TASK DETAILS: In the listing below, find the line that contains "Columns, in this" and the line that contains "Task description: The". Quote both and every line between them, exactly, and nothing more.

AVAILABLE DATA:
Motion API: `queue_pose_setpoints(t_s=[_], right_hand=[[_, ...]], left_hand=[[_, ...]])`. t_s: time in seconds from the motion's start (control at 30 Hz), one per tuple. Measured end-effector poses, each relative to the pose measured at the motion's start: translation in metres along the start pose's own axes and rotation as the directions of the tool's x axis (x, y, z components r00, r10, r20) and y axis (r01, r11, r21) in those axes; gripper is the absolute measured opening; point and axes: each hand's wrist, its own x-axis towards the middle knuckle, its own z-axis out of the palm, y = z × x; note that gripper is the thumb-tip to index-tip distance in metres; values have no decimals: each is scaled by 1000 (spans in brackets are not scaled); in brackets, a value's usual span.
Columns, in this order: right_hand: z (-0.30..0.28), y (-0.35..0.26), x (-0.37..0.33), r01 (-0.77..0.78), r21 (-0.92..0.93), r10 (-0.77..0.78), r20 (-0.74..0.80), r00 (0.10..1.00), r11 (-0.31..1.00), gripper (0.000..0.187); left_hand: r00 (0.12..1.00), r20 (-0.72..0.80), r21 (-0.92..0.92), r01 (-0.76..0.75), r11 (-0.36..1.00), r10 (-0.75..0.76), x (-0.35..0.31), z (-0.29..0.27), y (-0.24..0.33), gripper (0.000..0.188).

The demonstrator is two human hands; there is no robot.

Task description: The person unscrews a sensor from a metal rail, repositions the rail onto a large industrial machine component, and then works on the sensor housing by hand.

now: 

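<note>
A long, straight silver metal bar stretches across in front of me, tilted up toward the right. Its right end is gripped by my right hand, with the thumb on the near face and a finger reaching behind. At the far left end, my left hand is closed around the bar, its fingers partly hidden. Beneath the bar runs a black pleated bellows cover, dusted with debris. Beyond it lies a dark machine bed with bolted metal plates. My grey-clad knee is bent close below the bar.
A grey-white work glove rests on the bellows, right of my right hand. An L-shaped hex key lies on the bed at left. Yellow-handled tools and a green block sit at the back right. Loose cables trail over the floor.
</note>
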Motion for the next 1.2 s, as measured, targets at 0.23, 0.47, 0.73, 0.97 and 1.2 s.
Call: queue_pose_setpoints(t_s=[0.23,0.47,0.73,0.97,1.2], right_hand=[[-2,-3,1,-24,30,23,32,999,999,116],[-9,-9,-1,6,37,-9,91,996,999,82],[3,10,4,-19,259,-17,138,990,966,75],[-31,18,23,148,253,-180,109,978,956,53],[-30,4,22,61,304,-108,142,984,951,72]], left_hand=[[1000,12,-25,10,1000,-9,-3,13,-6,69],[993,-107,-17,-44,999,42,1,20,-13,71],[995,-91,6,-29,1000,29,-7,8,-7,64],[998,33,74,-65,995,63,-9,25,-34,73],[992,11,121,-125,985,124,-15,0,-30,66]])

TASK ANSWER:
Columns, in this order: right_hand: z (-0.30..0.28), y (-0.35..0.26), x (-0.37..0.33), r01 (-0.77..0.78), r21 (-0.92..0.93), r10 (-0.77..0.78), r20 (-0.74..0.80), r00 (0.10..1.00), r11 (-0.31..1.00), gripper (0.000..0.187); left_hand: r00 (0.12..1.00), r20 (-0.72..0.80), r21 (-0.92..0.92), r01 (-0.76..0.75), r11 (-0.36..1.00), r10 (-0.75..0.76), x (-0.35..0.31), z (-0.29..0.27), y (-0.24..0.33), gripper (0.000..0.188).

The demonstrator is two human hands; there is no robot.

Task description: The person unscrews a sensor from a metal rail, repositions the rail onto a large industrial machine component, and then works on the sensor housing by hand.

The output is complete as it stands.